Consider by way of example a post on Infowars that insinuates Bill Gates want to kill a billion people:
…Gates has given conflicting information concerning the agenda behind his vaccination push. In his most recent speech, he claims vaccines will save lives. But in a speech he gave at a TED conference last year, Gates clearly stated that vaccines and health care were part of an equation to reduce the world’s population by 15 percent (http://www.naturalnews.com/029911_v…).
“The world today has 6.8 billion people … that’s headed up to about nine billion,” he said to his audience. “Now if we do a really great job on new vaccines, health care, reproductive health services, we could lower that by perhaps ten or 15 percent.”
You can watch the actual clip of Gates saying this at the following link:
I decided to keep their horrible internal citation formatting (does no one over at Infowars know how to use href?) to demonstrate the point. They talk about Bill Gates. They talk about a TED talk. They cite an equally bad piece on the website of serial bullshit peddler Mike Adams, naturalnews.com instead, one with the headline, “Bill Gates says vaccines can help reduce world population.” Is that true? Of course not. You can watch the video here. Gates was presenting an equation for global CO2 output where, basically, the equation could theoretically be balanced by a lower human population. Nothing was said about vaccine’s role in that uninteresting theoretical aside. Basically, Bill Gates was saying that CO2 output is a problem, and that new energy technology needs to be developed to face that problem – from there, 9/11 deniers decided he actually said, “let’s use medicine to kill a billion people.”
You might’ve had to reread that sentence a couple of times. Let me clarify: Infowars has lied to you.
You know right away that something’s up when you go to watch the clip and see that the supposed quote ("The world today has 6.8 billion people. That's heading up to about nine billion. Now if we do a really great job on new vaccines, health care, reproductive health services, we could lower that by perhaps 10 or 15 percent!" – which no one ever says at any point in this video) arises in a three-minute long video. Usually when Infowars needs to make a point, it shaves things down to the second. No, Infowars wants you to watch. It doesn’t doctor or graft text over the video in any way. It simply rolls a three-minute clip of a thirty-minute talk, without commentary. In fact, there is no story attached to the video clip to begin with. There is simply no story.
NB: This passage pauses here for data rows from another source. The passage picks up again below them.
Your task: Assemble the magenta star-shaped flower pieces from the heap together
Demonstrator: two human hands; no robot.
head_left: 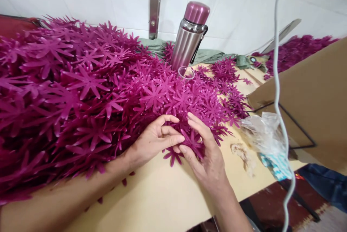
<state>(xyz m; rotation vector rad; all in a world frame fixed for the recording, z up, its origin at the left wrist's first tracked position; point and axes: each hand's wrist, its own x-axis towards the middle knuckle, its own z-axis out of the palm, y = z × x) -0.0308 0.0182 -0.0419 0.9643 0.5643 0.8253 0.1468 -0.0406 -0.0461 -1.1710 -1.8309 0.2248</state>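
Note:
Magenta artificial flower pieces with long narrow petals lie in a deep heap (89, 84) across the table. At its near edge my left hand (153, 136) is closed, thumb and fingers pinching the petals of a flower piece (192, 141). My right hand (208, 152) curls around the same piece from the right, its thumb tip close to the left fingertips. Part of that piece is hidden behind the fingers. Just below the hands another magenta piece (172, 157) hangs over the bare tabletop.
A steel flask (187, 40) with a magenta lid stands behind the heap, beside a clear plastic ring (186, 73). On the right are a cardboard box (306, 105), a crumpled plastic bag (264, 130) and a hanging grey cable (276, 80). The pale tabletop (151, 196) ends in front.

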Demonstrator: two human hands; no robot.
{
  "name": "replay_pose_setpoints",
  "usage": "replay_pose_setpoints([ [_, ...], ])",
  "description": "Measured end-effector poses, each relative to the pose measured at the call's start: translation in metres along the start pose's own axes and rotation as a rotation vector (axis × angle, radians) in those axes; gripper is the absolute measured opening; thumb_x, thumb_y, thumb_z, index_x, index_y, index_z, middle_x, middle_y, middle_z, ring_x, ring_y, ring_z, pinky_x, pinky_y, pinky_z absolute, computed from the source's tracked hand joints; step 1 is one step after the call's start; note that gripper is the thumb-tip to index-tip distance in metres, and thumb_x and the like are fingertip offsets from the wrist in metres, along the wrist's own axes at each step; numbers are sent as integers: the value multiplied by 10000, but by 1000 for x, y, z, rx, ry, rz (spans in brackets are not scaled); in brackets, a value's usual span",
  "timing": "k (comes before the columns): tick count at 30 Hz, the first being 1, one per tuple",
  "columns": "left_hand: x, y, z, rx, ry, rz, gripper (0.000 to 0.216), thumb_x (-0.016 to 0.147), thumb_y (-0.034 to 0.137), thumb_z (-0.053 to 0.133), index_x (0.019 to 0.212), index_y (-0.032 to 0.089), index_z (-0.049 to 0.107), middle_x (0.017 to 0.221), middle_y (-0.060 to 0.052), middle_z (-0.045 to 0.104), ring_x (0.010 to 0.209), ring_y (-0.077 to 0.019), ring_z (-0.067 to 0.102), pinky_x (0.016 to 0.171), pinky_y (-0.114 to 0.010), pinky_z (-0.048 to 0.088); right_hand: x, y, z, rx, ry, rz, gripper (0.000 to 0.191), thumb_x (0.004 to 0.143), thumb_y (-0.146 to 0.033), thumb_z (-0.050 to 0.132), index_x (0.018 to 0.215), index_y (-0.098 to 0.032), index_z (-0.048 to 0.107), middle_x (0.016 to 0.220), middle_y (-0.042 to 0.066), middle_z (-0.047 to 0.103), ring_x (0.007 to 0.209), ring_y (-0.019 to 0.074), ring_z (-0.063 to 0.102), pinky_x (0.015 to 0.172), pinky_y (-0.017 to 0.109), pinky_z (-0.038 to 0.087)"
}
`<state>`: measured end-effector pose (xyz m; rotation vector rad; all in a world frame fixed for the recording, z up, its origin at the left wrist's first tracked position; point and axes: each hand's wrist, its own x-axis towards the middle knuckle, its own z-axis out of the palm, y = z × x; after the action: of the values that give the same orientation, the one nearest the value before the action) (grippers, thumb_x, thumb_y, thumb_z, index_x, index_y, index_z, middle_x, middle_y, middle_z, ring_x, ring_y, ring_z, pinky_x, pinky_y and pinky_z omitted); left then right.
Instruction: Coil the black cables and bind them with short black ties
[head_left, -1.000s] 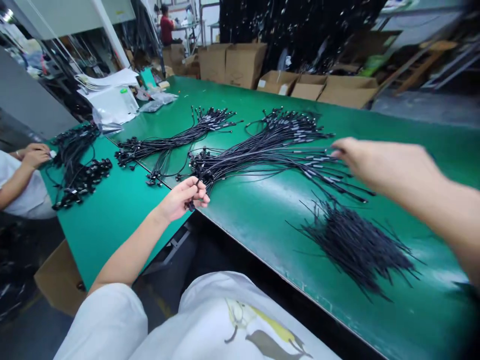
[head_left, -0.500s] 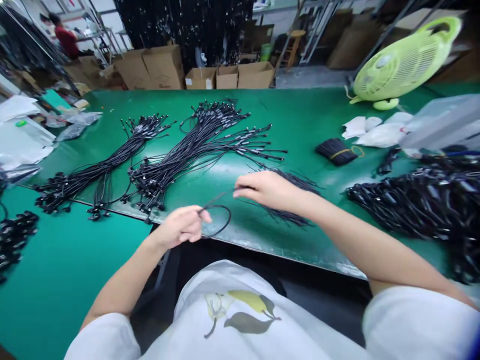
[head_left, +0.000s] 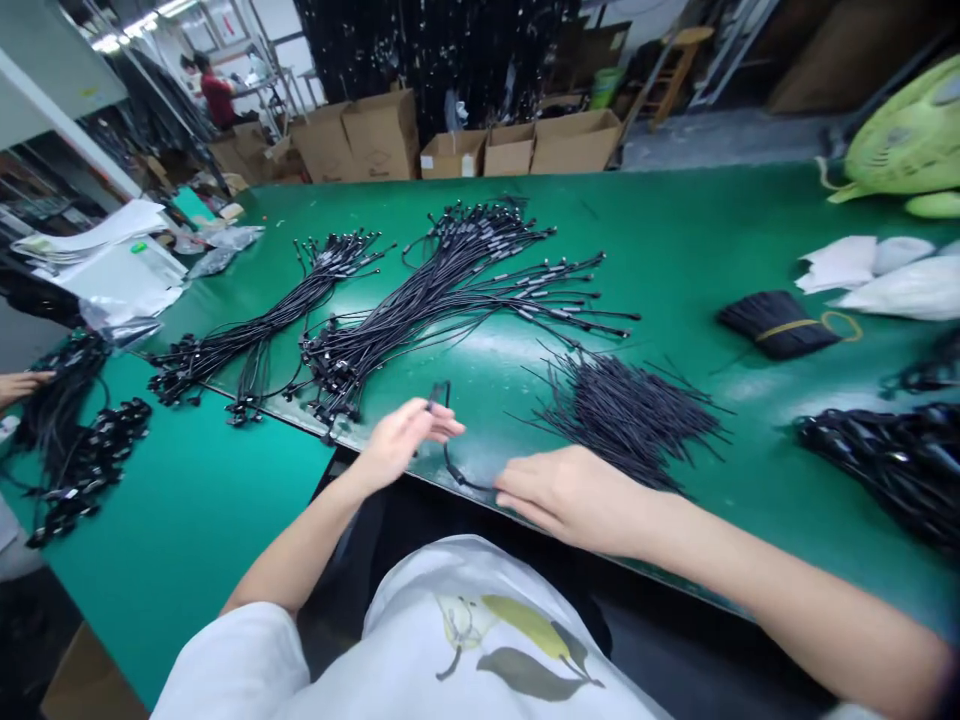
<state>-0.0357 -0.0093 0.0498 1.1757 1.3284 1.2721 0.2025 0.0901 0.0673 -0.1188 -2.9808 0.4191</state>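
My left hand (head_left: pixel 403 438) pinches one end of a thin black cable (head_left: pixel 448 462) near the front edge of the green table (head_left: pixel 675 230). The cable curves down to my right hand (head_left: pixel 570 495), whose fingers close on its other part. Just behind my left hand lies a big bundle of black cables with connectors (head_left: pixel 442 290). A loose heap of short black ties (head_left: pixel 630 410) lies behind my right hand.
A second cable bundle (head_left: pixel 255 325) lies to the left; a banded tie bundle (head_left: pixel 780 325) and more cables (head_left: pixel 885 460) lie to the right. Another person's hand (head_left: pixel 22 385) works at far left. Cardboard boxes (head_left: pixel 457 140), plastic bags (head_left: pixel 877 270) and a green fan (head_left: pixel 907 145) stand beyond.
My right hand has dropped from above the tie heap to the table's front edge, drawing the cable loop down. My left hand stayed put; the view shifted left.
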Motion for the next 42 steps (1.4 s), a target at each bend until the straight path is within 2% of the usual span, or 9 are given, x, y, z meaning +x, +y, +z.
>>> replay_pose_setpoints([
  [3, -3, -3, 22, 222, -209, 21, 309, 956, 414, 463, 998, 177, 657, 1095, -91, 697, 1034, -205, 629, 970, -326, 442, 18, 0, -9, 65, 137, 100, 341, 1000, -334, 371, 861, -173, 637, 793, 39, 667, 660, 116, 581, 588, 224, 350],
  [7, 5, -2, 26, 36, -121, -10, 320, 953, 432, 470, 1065, 168, 611, 907, -70, 720, 862, -175, 657, 866, -311, 489, 26, 8, -11, 242, 198, 77, 322, 999, -326, 395, 860, -172, 642, 804, 18, 671, 665, 101, 586, 626, 209, 384],
  [11, 21, 1, -1, -426, 82, -51, 272, 872, 356, 635, 999, 116, 627, 726, -34, 671, 671, -125, 646, 605, -203, 503, 5, 18, -13, 176, 249, 167, 281, 982, -315, 429, 878, -181, 653, 811, 16, 687, 701, 114, 618, 643, 219, 411],
  [14, 24, 7, -33, -756, 208, -99, 212, 917, 275, 584, 957, 73, 632, 475, 87, 429, 364, -19, 407, 360, -113, 306, -24, 37, -17, -91, 439, 405, 261, 966, -320, 450, 913, -182, 666, 883, 42, 715, 765, 164, 653, 653, 258, 437],
  [16, 21, 11, -46, -878, 202, -159, 264, 976, 267, 479, 1008, 51, 627, 446, 107, 342, 316, -12, 317, 322, -111, 255, -41, 50, -20, -217, 551, 528, 261, 960, -331, 464, 941, -177, 673, 923, 64, 722, 807, 199, 668, 667, 285, 460],
  [19, 17, 12, -47, -936, 224, -250, 277, 1001, 181, 388, 1102, 36, 602, 560, 49, 488, 444, -22, 478, 424, -91, 381, -55, 59, -24, -217, 622, 563, 247, 955, -336, 481, 943, -188, 679, 917, 73, 722, 826, 213, 676, 692, 302, 484],
  [30, 9, 7, -34, -803, -81, -203, 202, 886, 182, 604, 1009, 30, 659, 498, 84, 369, 349, -12, 301, 335, -96, 288, -45, 57, -12, -164, 410, 413, 266, 977, -345, 437, 985, -206, 664, 908, 22, 707, 791, 165, 663, 655, 268, 458],
  [37, -10, 26, -45, -1092, 163, -17, 355, 1001, 219, 392, 1330, 133, 495, 492, 94, 424, 308, -11, 342, 298, -51, 260, -37, 66, -3, -112, 436, 356, 257, 988, -325, 426, 983, -195, 648, 899, 17, 696, 790, 135, 650, 679, 236, 448],
  [42, 0, 12, -25, -639, 185, -52, 311, 926, 322, 569, 1175, 139, 612, 538, 60, 524, 408, -38, 488, 401, -112, 378, -21, 23, 10, -235, 304, 155, 310, 994, -310, 407, 830, -170, 629, 680, 15, 588, 600, 122, 553, 532, 256, 327],
])
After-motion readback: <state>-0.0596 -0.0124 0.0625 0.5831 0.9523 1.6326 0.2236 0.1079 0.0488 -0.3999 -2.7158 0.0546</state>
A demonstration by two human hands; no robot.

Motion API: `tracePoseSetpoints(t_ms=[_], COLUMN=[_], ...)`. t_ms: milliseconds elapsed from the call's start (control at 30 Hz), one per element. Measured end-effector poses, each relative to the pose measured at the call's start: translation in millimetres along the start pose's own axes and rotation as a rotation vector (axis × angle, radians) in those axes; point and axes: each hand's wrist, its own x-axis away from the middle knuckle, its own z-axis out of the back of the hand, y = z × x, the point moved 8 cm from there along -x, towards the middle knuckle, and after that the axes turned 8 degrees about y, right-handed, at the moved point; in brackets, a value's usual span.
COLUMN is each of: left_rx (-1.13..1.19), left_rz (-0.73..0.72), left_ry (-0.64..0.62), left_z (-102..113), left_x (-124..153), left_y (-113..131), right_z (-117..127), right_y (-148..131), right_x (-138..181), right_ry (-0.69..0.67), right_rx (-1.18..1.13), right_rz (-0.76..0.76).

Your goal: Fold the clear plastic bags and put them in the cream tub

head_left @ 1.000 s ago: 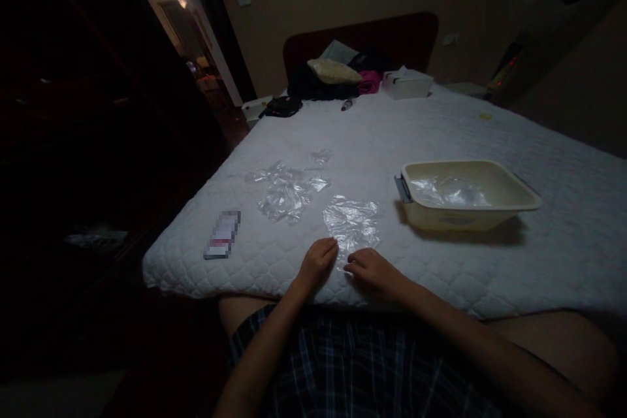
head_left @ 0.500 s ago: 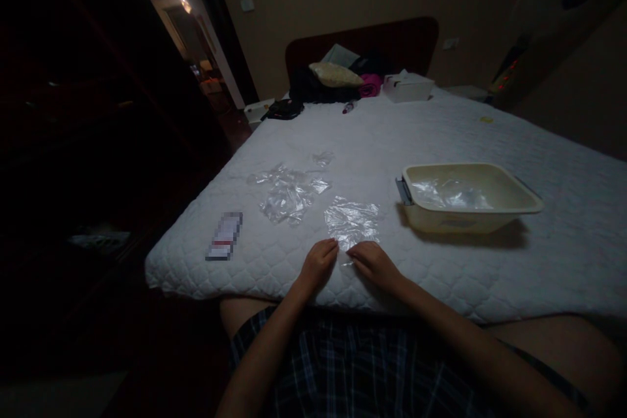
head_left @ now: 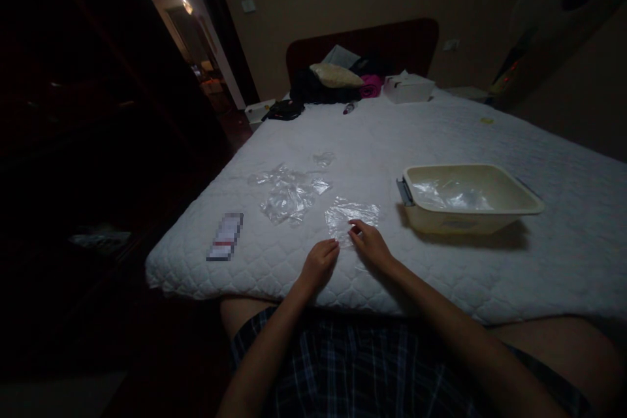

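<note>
A clear plastic bag (head_left: 337, 214) lies flat on the white quilted bed (head_left: 392, 137) in front of me. My left hand (head_left: 319, 264) is closed at the bag's near left corner, fingertips pressed together on its edge. Over the bag's right half is my right hand (head_left: 371, 245), its thumb and forefinger apart and nothing seen between them. Whether its fingertips touch the film I cannot tell. Further left lies a loose pile of crumpled clear bags (head_left: 287, 199), with a small piece of clear plastic (head_left: 323, 159) behind it.
To the right stands a cream plastic basin (head_left: 480, 219) with grey handles and clear plastic inside. A phone-like slab (head_left: 225, 236), blurred out, lies near the left edge. A pillow (head_left: 337, 75), dark cloth and a white box (head_left: 408, 88) are by the headboard (head_left: 411, 36).
My right hand has moved forward from the bag's near edge onto its right half, and its fingers have spread. My left hand stays in place at the near corner.
</note>
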Motion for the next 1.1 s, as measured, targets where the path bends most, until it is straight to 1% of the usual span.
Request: tracePoseSetpoints(t_ms=[167,267,400,500,600,733,767,800,867,933,967,1033,1100], left_rx=[0.000,-0.010,-0.042,-0.051,-0.022,0.026,0.033,0.038,0.043,0.045,0.046,0.042,0.028], left_rz=[0.002,0.018,0.030,0.097,0.192,0.298,0.314,0.319,0.305,0.287,0.281,0.274,0.254], left_ry=[-0.012,-0.020,-0.017,-0.049,-0.066,-0.083,-0.088,-0.090,-0.093,-0.093,-0.093,-0.096,-0.099], left_z=[0.9,0.0,-2.1,-5.4,-6.0,-6.4,-6.9,-7.2,-8.0,-8.4,-8.5,-8.8,-9.0], left_x=[-1.7,-3.4,-5.2,-5.7,-6.1,-6.0,-5.8,-5.8,-6.1,-6.5,-6.7,-7.1,-7.7], left_y=[1.3,0.6,0.3,-3.4,-8.2,-13.7,-14.8,-15.1,-14.1,-12.8,-12.4,-12.1,-11.0], right_z=[-8.9,-9.1,-7.1,-7.2,-3.6,9.7,9.7,6.0,-11.0,-33.4,-43.6,-58.5,-67.0], right_y=[4.1,4.8,0.7,1.2,6.6,11.6,11.5,11.1,9.9,10.9,13.7,23.4,34.9], right_x=[-6.7,-7.1,-5.2,-3.7,-5.2,-15.4,-18.6,-21.5,-24.5,-22.7,-20.8,-18.3,-19.2], right_ry=[-0.054,-0.045,-0.023,-0.041,-0.043,0.047,0.045,0.012,-0.126,-0.277,-0.327,-0.354,-0.332], right_rx=[0.071,0.126,0.196,0.216,0.179,-0.004,-0.082,-0.178,-0.399,-0.590,-0.655,-0.729,-0.758], right_rz=[0.006,0.036,0.113,0.128,0.084,-0.041,-0.082,-0.131,-0.263,-0.438,-0.535,-0.706,-0.814])
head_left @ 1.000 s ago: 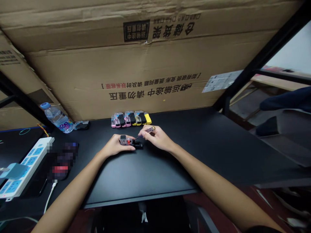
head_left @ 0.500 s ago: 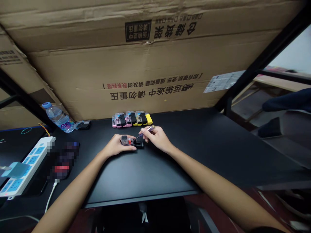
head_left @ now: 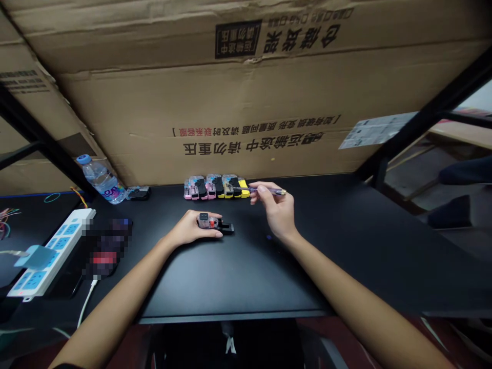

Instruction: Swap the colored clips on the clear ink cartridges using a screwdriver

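Observation:
My left hand [head_left: 189, 228] is closed around a small clear-bodied device [head_left: 208, 222] with a black square on top, a red piece inside and a black part sticking out to the right. The device rests low at the desk's middle. To the right and farther back, my right hand [head_left: 281, 211] pinches a slim screwdriver [head_left: 275, 191] with a purplish handle and a gold end. Its thin shaft points left, in front of the row of similar clear, pink, black and yellow devices [head_left: 212, 188]. The tip is apart from the held device.
A cardboard sheet [head_left: 215, 102] stands along the back of the black desk [head_left: 238, 277]. At the left are a water bottle [head_left: 102, 179], another black device [head_left: 138, 193], a blurred-out phone [head_left: 109, 251] with a white cable, and a power strip [head_left: 57, 251]. Dark metal posts flank the desk.
My right hand has pulled the screwdriver away from the device, to the right and back. My left hand keeps its hold. The whole view has shifted slightly.

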Available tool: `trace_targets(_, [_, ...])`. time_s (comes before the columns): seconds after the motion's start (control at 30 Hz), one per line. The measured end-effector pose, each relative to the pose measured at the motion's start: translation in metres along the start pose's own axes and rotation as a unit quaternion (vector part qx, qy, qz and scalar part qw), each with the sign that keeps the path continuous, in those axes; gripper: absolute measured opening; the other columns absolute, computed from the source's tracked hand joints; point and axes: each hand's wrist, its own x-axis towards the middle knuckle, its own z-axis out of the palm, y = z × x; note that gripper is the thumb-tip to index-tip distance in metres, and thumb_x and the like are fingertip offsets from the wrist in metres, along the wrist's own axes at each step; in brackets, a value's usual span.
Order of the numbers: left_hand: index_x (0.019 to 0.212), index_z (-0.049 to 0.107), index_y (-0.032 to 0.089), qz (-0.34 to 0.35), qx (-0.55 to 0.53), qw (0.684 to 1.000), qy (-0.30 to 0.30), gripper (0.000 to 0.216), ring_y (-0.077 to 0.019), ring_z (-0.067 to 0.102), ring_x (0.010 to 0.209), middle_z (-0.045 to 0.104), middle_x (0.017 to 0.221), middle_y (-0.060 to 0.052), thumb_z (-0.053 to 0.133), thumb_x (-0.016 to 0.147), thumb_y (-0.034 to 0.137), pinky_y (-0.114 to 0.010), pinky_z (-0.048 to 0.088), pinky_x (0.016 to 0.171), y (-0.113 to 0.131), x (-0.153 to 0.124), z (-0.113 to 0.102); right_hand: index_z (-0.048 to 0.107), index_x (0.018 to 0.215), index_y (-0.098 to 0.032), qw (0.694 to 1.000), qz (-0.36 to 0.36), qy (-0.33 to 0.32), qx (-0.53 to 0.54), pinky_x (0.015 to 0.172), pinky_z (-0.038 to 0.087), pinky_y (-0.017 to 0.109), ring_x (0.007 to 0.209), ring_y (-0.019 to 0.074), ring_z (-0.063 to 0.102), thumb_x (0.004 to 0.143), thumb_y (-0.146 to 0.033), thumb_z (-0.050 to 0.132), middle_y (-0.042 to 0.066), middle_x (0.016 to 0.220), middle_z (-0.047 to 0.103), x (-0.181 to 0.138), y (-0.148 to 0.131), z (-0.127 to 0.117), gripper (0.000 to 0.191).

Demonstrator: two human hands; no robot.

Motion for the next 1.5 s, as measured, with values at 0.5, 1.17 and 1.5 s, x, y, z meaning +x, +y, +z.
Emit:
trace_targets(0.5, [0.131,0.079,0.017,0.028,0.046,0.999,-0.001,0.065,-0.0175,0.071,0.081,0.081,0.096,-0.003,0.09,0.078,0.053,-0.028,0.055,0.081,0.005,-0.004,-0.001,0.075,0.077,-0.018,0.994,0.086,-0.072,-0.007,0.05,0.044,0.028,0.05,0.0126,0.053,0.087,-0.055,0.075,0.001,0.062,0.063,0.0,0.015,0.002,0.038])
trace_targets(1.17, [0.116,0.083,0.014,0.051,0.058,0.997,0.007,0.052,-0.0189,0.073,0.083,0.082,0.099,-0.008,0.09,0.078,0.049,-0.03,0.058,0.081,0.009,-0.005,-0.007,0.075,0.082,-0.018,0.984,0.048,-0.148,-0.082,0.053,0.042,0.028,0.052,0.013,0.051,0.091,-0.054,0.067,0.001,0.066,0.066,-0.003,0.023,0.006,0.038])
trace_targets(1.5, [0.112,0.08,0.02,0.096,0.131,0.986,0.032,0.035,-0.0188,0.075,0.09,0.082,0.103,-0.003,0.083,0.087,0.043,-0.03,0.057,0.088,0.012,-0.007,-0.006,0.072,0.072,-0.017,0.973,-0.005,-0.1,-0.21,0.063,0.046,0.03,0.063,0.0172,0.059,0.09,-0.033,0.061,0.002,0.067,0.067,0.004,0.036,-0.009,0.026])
A fictive quote has been grafted onto a truncated video unrelated to the claim the author wants to make so that his own worldview can profit. This is the definition of being a “shill.” An absurd claim about a vaccine proponent – not about vaccines themselves, science, medicine, or facts of any kind – is being grafted onto an unrelated speech in a laughably dishonest fashion. Meet Infowars and Natural News – liars for profit who want you to be afraid. Funny, that’s exactly how they describe their skeptical detractors.
Idiots like Mike Adams and the author of the Infowars piece Jon Benson (who officially works for Adams, of course) want you to be afraid because they have an agenda to push. That much is mundane. What’s particularly troublesome about this piece is that it proves Adams and Benson want you to be as stupid as they are, too. They want you to click through the echo chamber of Infowars and NaturalNews rather than actually get the quote, the context and the truth. They want you to read and live in a tiny bubble where bad ideas and absurd lies get shouted at each other without a moment to stop and think or seek confirming evidence for those beliefs.